Requirement> Give again only those lines from the start of the entries through the line holding "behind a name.", leaving them as they are.

Extracted data>
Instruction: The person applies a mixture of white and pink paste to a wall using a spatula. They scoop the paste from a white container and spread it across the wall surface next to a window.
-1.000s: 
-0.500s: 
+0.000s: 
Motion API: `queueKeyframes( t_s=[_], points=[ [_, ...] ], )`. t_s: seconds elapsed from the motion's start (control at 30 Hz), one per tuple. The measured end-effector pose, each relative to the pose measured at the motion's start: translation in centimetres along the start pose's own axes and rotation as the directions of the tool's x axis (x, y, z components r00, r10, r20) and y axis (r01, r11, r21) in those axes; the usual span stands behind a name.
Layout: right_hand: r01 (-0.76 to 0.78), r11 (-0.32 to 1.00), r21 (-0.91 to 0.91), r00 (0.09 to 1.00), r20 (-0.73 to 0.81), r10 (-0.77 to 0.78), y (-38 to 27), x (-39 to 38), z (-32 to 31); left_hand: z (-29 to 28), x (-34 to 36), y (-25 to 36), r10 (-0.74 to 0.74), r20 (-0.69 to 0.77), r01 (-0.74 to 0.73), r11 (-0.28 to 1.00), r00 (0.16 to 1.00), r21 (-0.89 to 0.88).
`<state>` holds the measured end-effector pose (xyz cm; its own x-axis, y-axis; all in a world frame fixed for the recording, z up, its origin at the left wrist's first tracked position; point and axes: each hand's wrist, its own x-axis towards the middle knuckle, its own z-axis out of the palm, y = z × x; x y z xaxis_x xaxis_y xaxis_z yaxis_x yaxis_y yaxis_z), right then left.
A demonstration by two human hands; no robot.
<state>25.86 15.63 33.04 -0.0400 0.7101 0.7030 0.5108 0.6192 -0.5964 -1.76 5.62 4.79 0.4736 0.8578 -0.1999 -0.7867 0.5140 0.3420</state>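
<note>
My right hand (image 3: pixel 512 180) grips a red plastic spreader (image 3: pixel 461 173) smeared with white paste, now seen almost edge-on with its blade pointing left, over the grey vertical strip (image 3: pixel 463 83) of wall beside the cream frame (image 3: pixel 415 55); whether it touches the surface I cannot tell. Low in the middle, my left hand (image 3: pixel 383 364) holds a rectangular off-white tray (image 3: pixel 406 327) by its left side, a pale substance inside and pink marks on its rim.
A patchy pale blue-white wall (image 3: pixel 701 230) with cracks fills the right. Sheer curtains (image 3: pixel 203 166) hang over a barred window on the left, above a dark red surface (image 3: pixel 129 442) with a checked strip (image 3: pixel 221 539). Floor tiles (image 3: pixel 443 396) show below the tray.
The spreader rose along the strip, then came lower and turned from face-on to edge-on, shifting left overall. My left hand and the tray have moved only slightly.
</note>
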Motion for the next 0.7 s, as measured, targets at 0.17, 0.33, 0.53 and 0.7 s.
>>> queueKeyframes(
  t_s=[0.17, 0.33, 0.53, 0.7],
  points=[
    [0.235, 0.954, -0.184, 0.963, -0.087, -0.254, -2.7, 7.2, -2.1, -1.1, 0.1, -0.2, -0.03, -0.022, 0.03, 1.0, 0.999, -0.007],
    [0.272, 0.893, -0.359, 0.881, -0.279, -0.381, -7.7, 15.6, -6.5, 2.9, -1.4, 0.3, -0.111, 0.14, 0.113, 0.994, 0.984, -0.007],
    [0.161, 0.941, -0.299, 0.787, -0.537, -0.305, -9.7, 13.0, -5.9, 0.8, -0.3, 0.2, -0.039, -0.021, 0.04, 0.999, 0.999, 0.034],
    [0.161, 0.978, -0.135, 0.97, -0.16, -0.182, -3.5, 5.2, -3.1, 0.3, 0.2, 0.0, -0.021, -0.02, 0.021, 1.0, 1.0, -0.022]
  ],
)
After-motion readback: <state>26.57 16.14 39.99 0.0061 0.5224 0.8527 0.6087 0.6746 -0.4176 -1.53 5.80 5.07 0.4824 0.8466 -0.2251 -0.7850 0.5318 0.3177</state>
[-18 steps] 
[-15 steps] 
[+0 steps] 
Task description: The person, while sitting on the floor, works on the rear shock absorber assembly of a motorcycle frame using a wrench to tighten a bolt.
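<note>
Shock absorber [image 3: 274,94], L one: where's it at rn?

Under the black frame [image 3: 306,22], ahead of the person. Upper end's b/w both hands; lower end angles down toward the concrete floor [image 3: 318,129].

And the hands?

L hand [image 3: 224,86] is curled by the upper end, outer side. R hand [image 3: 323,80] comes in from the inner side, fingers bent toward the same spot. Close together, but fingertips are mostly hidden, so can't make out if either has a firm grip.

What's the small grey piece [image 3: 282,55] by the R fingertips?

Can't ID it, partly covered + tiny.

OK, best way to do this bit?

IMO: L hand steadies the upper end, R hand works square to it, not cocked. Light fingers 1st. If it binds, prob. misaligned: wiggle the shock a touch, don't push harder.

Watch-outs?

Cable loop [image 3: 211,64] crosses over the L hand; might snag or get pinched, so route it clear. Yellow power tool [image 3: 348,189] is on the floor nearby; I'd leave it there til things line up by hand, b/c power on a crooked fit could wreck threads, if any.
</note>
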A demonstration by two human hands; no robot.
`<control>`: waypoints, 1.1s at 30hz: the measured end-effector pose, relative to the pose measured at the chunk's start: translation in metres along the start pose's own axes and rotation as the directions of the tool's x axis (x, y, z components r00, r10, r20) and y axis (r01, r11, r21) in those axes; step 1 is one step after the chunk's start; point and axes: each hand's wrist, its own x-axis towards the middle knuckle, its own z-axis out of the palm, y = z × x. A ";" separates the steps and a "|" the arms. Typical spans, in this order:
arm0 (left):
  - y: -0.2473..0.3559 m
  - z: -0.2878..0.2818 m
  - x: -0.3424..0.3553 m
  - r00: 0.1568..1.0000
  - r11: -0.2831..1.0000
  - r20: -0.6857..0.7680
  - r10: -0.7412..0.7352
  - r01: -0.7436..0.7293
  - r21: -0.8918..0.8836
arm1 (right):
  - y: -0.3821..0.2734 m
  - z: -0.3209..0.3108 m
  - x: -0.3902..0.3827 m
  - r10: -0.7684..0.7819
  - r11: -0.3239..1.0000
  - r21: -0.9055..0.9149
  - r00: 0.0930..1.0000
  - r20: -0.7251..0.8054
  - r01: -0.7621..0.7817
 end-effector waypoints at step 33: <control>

Solution>
Instruction: The person applies a mixture of white and pink paste to a wall using a spatula. They scoop the paste from a white container and spread it across the wall surface next to a window.
-1.000s: 
-0.500s: 
+0.000s: 
Motion API: `queueKeyframes( t_s=[_], points=[ [_, ...] ], )`. t_s: seconds elapsed from the motion's start (control at 30 Hz), one per tuple. The measured end-effector pose, each relative to the pose measured at the motion's start: translation in centimetres along the start pose's own axes and rotation as the directions of the tool's x axis (x, y, z components r00, r10, r20) and y axis (r01, r11, r21) in those axes; the usual span stands behind a name.

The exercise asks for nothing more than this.